## Task objective
Taking the first line of the listing as the start and the line containing "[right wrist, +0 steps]" as the end, reproduce everything in between exactly, both ends included.

┌──

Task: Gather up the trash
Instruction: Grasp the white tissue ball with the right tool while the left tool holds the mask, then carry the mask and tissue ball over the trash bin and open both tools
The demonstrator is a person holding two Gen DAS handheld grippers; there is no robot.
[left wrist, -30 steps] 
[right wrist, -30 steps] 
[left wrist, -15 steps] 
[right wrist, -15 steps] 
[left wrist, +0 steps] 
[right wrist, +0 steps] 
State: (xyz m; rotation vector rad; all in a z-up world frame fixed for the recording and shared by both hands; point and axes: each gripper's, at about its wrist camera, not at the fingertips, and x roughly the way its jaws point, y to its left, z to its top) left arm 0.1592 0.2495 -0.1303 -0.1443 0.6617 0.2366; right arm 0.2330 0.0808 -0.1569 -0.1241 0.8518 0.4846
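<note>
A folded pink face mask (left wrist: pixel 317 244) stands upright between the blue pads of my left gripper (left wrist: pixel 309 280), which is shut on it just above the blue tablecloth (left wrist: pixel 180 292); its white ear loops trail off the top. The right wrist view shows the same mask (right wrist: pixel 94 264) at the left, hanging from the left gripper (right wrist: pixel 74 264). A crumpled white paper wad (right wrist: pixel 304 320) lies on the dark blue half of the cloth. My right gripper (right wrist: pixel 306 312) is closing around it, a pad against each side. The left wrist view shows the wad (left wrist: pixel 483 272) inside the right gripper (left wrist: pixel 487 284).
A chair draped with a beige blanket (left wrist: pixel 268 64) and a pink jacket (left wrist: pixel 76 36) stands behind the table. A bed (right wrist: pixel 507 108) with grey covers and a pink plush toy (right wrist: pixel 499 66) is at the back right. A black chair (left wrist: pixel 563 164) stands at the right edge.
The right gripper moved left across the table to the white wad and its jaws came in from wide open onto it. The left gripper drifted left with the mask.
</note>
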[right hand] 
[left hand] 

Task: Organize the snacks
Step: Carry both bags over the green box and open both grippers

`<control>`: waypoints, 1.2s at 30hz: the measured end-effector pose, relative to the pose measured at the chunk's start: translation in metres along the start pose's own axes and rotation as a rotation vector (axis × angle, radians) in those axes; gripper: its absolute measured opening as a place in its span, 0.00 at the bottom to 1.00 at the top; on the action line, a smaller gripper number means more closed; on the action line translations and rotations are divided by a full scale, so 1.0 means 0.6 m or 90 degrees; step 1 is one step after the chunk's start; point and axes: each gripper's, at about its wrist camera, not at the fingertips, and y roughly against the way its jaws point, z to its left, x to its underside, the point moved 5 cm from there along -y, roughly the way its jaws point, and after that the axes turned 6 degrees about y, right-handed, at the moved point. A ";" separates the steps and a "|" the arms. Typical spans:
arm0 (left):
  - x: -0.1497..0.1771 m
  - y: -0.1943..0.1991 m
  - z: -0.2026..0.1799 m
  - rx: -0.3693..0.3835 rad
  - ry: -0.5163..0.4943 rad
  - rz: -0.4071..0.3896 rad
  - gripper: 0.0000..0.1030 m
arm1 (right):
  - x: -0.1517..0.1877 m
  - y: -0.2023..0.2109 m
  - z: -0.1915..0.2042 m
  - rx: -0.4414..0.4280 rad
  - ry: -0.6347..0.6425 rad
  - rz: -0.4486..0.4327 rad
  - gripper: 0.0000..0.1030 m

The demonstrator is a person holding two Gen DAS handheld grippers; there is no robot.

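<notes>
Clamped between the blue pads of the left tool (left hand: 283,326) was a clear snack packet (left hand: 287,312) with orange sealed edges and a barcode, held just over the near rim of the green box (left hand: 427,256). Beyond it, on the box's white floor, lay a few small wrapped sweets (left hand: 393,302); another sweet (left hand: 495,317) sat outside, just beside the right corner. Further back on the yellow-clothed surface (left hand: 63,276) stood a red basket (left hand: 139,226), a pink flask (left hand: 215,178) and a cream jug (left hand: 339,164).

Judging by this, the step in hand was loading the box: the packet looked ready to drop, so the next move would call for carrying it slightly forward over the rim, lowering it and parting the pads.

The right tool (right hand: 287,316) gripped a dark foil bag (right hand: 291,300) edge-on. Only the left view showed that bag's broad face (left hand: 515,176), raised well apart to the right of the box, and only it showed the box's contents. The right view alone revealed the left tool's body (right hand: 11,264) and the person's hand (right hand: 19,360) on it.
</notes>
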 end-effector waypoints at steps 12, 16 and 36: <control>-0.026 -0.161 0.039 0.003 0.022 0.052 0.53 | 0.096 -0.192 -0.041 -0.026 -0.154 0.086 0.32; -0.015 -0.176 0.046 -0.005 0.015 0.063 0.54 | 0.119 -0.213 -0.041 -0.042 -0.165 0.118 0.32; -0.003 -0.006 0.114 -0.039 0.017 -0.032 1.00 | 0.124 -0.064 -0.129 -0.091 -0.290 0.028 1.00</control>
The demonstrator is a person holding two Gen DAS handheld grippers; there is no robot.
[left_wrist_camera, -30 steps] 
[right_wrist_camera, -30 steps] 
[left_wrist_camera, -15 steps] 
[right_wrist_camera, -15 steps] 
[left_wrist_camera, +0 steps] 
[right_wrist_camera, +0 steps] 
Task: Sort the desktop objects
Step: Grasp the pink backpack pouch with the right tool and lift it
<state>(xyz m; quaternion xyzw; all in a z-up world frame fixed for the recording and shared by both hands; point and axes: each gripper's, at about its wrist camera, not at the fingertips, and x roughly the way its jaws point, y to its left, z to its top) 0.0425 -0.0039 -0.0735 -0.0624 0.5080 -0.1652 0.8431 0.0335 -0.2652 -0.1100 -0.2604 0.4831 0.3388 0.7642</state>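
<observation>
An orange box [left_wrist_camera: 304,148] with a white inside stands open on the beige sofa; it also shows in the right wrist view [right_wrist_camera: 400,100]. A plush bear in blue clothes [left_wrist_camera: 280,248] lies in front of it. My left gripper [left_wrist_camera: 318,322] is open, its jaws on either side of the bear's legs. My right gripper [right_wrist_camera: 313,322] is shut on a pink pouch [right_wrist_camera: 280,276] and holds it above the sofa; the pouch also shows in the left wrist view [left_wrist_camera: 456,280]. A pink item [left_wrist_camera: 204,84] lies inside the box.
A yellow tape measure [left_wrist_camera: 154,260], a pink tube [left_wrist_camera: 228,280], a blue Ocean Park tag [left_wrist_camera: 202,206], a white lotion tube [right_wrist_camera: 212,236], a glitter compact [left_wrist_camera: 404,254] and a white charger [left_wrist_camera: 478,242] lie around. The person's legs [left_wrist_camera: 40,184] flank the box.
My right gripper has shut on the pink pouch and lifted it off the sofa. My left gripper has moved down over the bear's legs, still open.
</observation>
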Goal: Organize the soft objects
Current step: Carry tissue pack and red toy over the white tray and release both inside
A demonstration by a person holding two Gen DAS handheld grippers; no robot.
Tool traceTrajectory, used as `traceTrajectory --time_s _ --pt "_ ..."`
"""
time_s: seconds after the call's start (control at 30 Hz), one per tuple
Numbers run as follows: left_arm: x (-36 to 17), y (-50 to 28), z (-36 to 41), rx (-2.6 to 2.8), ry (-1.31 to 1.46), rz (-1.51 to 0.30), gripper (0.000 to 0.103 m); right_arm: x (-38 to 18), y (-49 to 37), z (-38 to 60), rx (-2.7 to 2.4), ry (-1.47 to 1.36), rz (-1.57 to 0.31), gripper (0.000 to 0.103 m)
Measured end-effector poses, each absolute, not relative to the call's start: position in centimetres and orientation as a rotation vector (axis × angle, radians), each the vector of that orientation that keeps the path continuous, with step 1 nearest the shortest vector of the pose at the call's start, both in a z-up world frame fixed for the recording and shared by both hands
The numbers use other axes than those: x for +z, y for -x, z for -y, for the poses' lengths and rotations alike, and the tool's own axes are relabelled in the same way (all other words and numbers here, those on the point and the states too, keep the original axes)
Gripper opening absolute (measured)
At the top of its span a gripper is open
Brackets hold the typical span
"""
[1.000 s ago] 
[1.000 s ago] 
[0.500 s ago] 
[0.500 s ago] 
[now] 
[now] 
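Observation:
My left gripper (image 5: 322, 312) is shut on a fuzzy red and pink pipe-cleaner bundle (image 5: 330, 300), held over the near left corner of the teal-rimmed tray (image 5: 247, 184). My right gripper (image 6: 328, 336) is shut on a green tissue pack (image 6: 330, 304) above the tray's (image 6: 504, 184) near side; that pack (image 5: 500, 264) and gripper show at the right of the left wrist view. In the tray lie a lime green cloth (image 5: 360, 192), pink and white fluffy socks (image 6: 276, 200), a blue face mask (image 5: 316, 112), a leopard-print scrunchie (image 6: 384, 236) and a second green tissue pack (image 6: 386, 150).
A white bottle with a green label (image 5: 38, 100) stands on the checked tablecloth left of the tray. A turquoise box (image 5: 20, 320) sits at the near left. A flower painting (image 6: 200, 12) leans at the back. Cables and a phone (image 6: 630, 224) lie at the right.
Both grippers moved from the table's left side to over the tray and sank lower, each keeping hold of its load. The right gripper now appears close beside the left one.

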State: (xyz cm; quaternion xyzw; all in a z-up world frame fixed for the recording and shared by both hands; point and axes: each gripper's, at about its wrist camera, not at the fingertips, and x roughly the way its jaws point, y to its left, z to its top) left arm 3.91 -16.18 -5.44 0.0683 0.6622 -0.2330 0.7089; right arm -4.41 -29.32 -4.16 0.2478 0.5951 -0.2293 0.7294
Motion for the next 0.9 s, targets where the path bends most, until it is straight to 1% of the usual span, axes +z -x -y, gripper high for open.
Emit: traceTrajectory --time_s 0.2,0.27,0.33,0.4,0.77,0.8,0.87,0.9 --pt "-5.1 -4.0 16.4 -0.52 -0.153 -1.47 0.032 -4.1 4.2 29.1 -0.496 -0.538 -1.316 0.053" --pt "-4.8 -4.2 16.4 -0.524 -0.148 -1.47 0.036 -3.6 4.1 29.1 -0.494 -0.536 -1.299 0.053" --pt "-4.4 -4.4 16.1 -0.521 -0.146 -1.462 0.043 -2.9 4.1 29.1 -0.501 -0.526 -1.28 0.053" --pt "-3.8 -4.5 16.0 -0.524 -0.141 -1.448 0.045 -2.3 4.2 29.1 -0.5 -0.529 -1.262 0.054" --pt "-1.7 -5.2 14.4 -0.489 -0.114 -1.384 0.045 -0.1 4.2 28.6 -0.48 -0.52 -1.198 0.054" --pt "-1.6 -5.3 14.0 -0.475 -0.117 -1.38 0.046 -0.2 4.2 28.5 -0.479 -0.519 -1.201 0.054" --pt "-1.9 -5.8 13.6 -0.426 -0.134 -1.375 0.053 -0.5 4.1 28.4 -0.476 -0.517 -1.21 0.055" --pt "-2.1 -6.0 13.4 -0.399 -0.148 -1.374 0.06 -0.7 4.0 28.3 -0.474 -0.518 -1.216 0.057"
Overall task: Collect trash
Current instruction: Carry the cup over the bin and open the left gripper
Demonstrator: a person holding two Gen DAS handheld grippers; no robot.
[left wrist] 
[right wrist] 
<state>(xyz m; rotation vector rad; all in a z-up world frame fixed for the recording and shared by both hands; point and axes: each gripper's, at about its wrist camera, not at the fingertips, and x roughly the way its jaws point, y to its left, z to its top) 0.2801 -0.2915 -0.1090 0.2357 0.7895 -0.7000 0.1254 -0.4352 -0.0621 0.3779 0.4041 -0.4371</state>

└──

## Solution to the problem
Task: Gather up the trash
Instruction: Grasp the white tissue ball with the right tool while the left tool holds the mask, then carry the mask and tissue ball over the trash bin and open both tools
The demonstrator is a person holding two Gen DAS handheld grippers; there is no robot.
[left wrist, -30 steps] 
[right wrist, -30 steps] 
[left wrist, -15 steps] 
[right wrist, -15 steps] 
[left wrist, +0 steps] 
[right wrist, +0 steps] 

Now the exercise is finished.